BERLIN — A German government agency is pushing East Germany as a low-cost, incentive-rich location for US call centers mounting German or pan-European DM campaigns.
The Industrial Investment Council(IIC) is based in the once and future German capital and is financed by the Bonn government and the governments of the six “new” states that made up the former, so-called German Democratic Republic.
Its mission is to attract foreign capital able to generate jobs in a region of Germany where a 20 percent unemployment rate is not uncommon. As in other countries call centers are seen as job-creating machines.
And while the agency offers the usual tax and other incentives that have become the rule in call center rivals like Ireland and Scotland, the Germans are pushing low cost, a minimum of red tape and no union interference as added attractions.
“In Berlin you can get permission to set up a call center in 24 hours and you don't need a license the way you do in West Germany,” Frank Martens, the IIC's TK said during the DMA conference in San Francisco last month.
Martens admits that Germany as a whole and East Germany in particular came late to the call center boom but argued that the Germans are making up for lost time and are determined to make the East the next Ireland and Scotland.
He touts the $30 billion investment in state of the art telecom infrastructure in East Germany, which he claims is the most modern in the world.
The GDR's telecom structure was badly decayed when the Berlin wall fell with telephone cables still stamped with the Nazi swastika, meaning the communist investment in modernization was close to nil.
Today East Germany houses 50 call center operators with 95 call centers employing 7,400 agents, a miniscule 0.12 percent of the region's work force. Most of the centers are bunched in the Berlin area.
IBM and Allstate have call centers in East Germany; so do mail order giants Otto Versand and Quelle as does Mannesmann, an industrial heavyweight.
Real estate and labor costs are cheap, much cheaper than in pricey West Germany. Labor markets are flexible, staff turnover is low and the governments offer generous incentives to foreign companies.
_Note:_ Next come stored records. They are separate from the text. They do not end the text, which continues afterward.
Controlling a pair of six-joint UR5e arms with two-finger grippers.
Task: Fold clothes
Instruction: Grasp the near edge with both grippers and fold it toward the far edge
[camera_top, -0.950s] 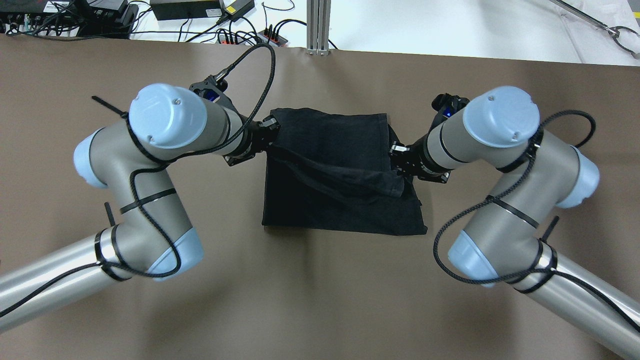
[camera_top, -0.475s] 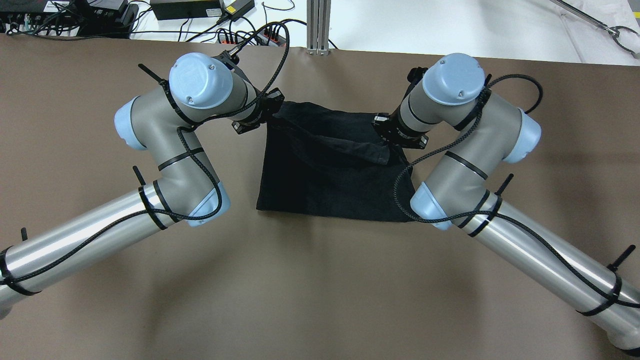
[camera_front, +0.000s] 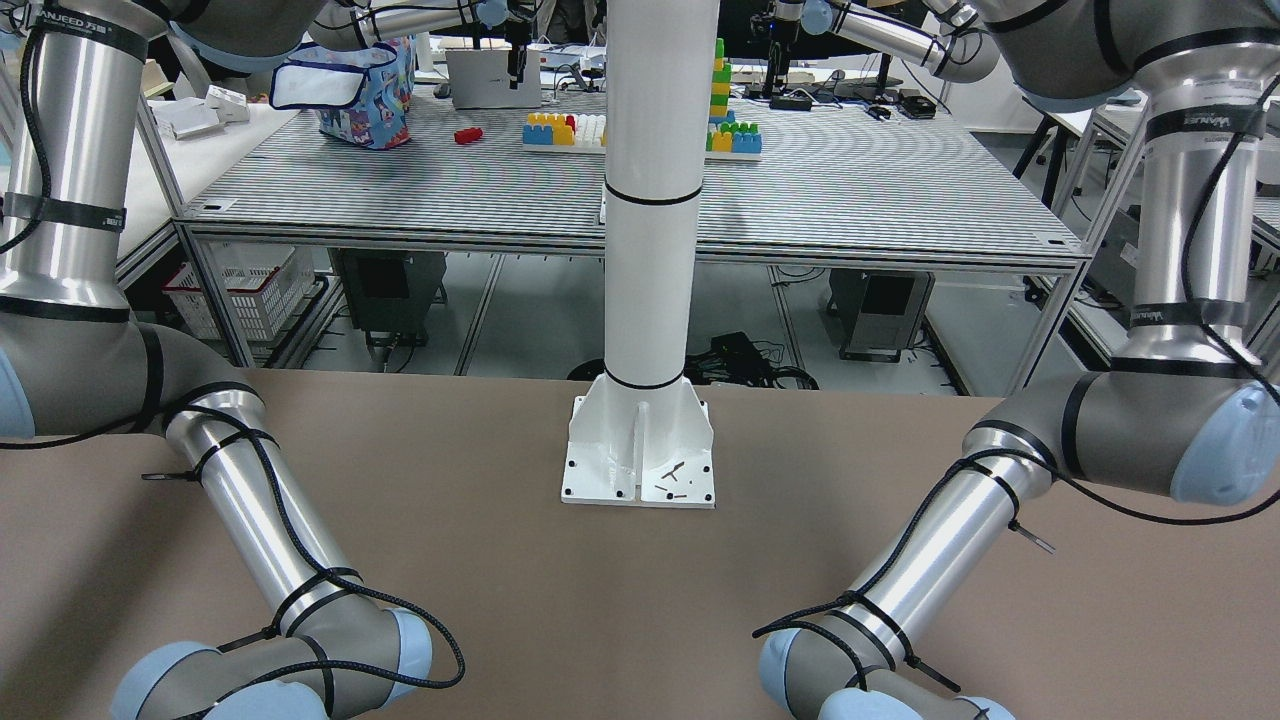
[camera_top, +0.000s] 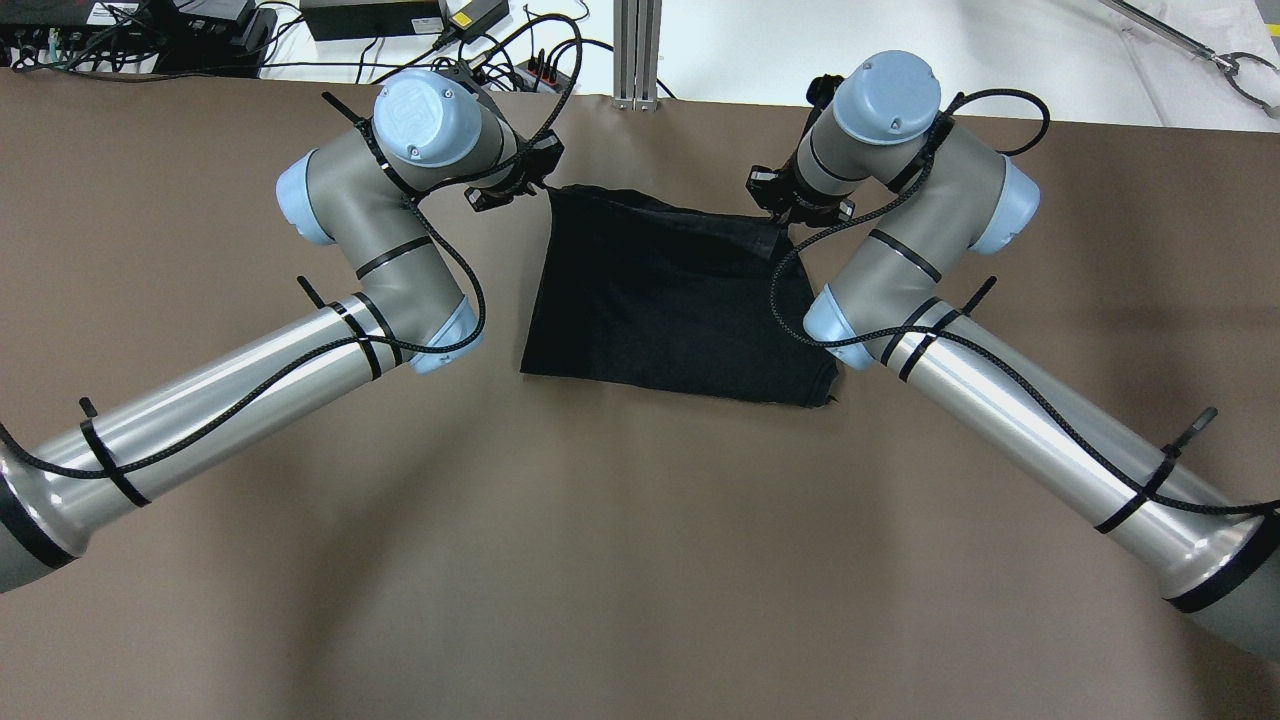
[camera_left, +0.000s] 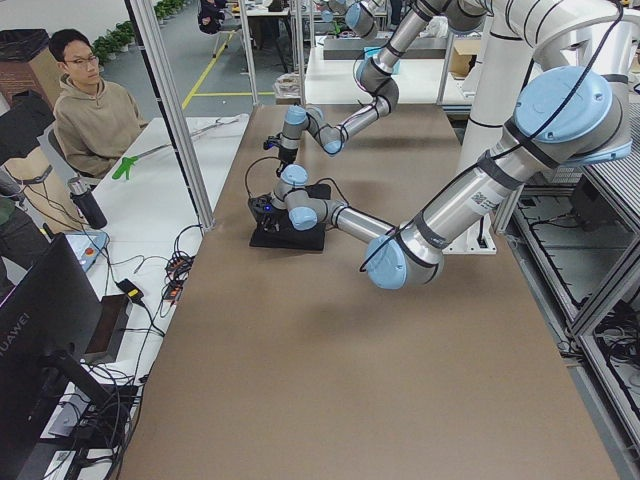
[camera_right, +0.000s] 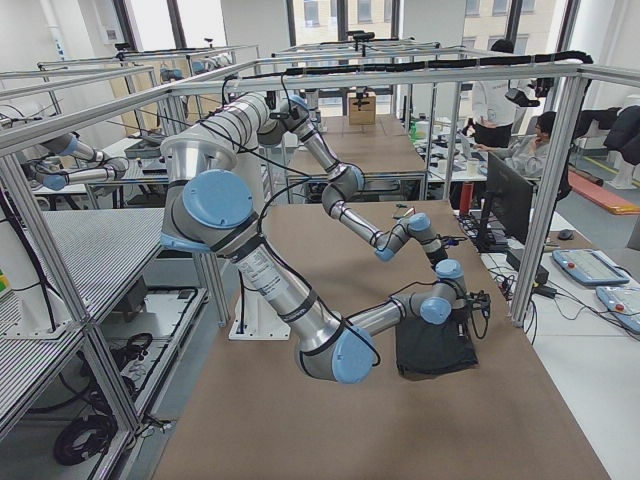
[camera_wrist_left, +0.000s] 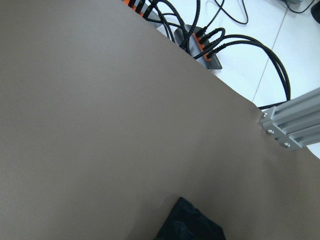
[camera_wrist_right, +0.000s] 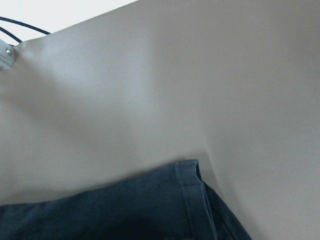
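Where the clothes (camera_top: 670, 300) stretch widthwise between them, left gripper (camera_top: 514, 188) and right gripper (camera_top: 788, 206) sit at the far corners; whether either pinches fabric cannot be told.

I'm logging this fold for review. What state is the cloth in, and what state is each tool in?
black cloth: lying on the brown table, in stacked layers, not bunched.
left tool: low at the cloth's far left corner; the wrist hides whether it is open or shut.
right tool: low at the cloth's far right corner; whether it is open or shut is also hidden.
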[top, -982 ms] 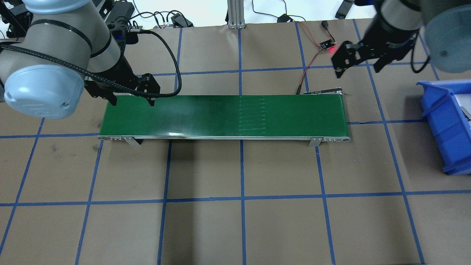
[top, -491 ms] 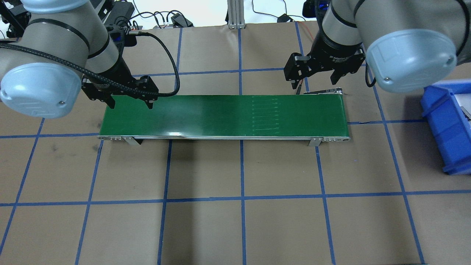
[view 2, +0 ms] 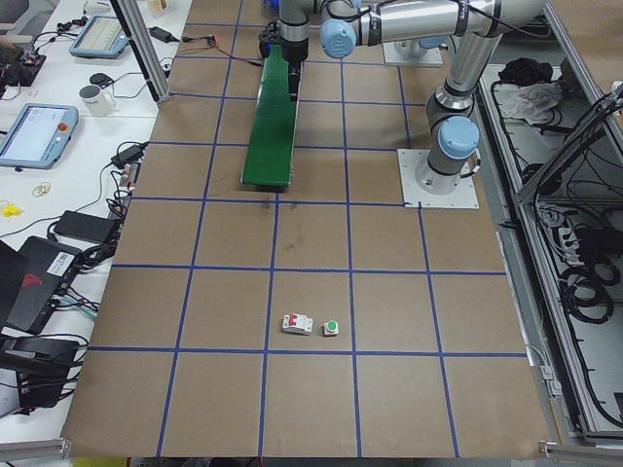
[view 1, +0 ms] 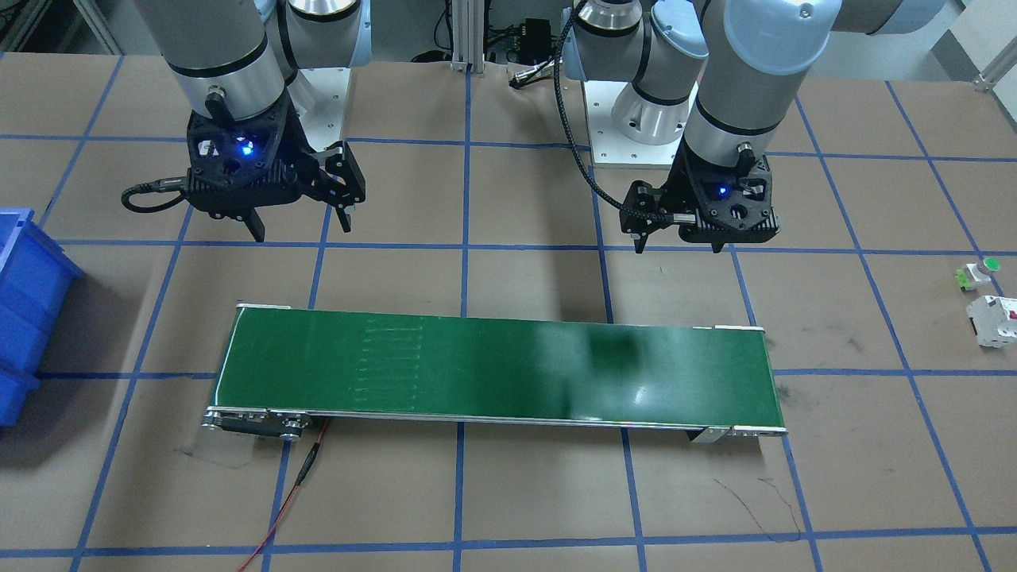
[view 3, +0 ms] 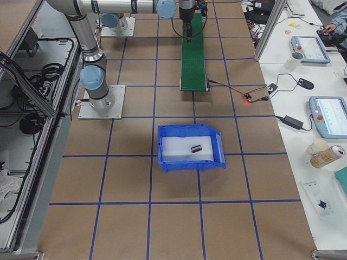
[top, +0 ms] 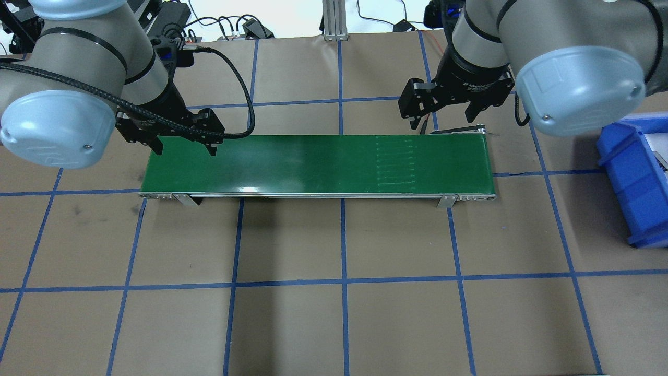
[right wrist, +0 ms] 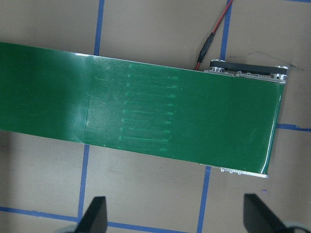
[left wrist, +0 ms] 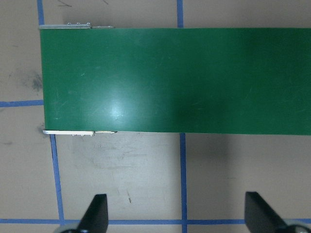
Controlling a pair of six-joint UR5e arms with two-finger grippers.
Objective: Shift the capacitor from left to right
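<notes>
Brown paper with a blue tape grid covers the table (top: pixel 344 324), and a green conveyor belt (top: pixel 313 164) runs along its middle with nothing riding on it. You will find the capacitor (view 3: pixel 196 147) at the right end, lying flat on the pale floor of the blue bin (view 3: pixel 187 164), near the middle and clear of the walls. Its long axis runs roughly across the table's width, a little skewed. It is too small for you to tell which face is up or which end leads. The left gripper (top: pixel 184 150) hangs over the belt's left end with its jaws spread wide and nothing between them. The right gripper (top: pixel 442 121) hangs just behind the belt's right end, equally spread and empty. From this I judge the transfer finished, with both arms at their waiting posts. Your next move calls for little: confirm the part has settled in the bin and keep both arms clear of the belt. The white boxy part (view 1: pixel 991 320) and the green-capped button (view 1: pixel 979 272) sit together on the table's left end, well apart from the belt.
</notes>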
Trained staff is much easier to find than in West Germany, Martens said, and cited Dun & Bradstreet, Otto and Telegate as proof that DM companies are more than satisfied with available personnel.
Berlin offers one of the largest multi-lingual labor pools in the world, Martens said. According to the Federal Office of Statistics Berlin has 20,500 native English speakers, 11,000 Italians, 9,000 French and 6,500 Spaniards.
Numbers are similar for Eastern Europe with 34,600 Poles and 23,500 Russians residing in the Greater Berlin region. In addition, the city has 140,000 students many of whom speak foreign languages. Finally, there is a labor pool of Germans who used to work for the Allies.
Labor market flexibility keeps costs much lower even than in Ireland and Scotland. Call centers don't pay bonuses that are standard in West Germany.
A survey of call center operators found that 40 percent pay only performance related bonuses, don't pay holiday and/or Christmas bonuses and that more than 80 percent don't pay a 13th month salary, standard practice in the West.
Real estate is cheap and available. The region has a glut of newly-built office space with vacancy rates up to 34 percent. Buildings in top locations rent for as little as $6 a square foot.
The IIC has been in business since late in 1996 and is only now getting off the ground. It has an office in New York and plans a presence at major US trade shows.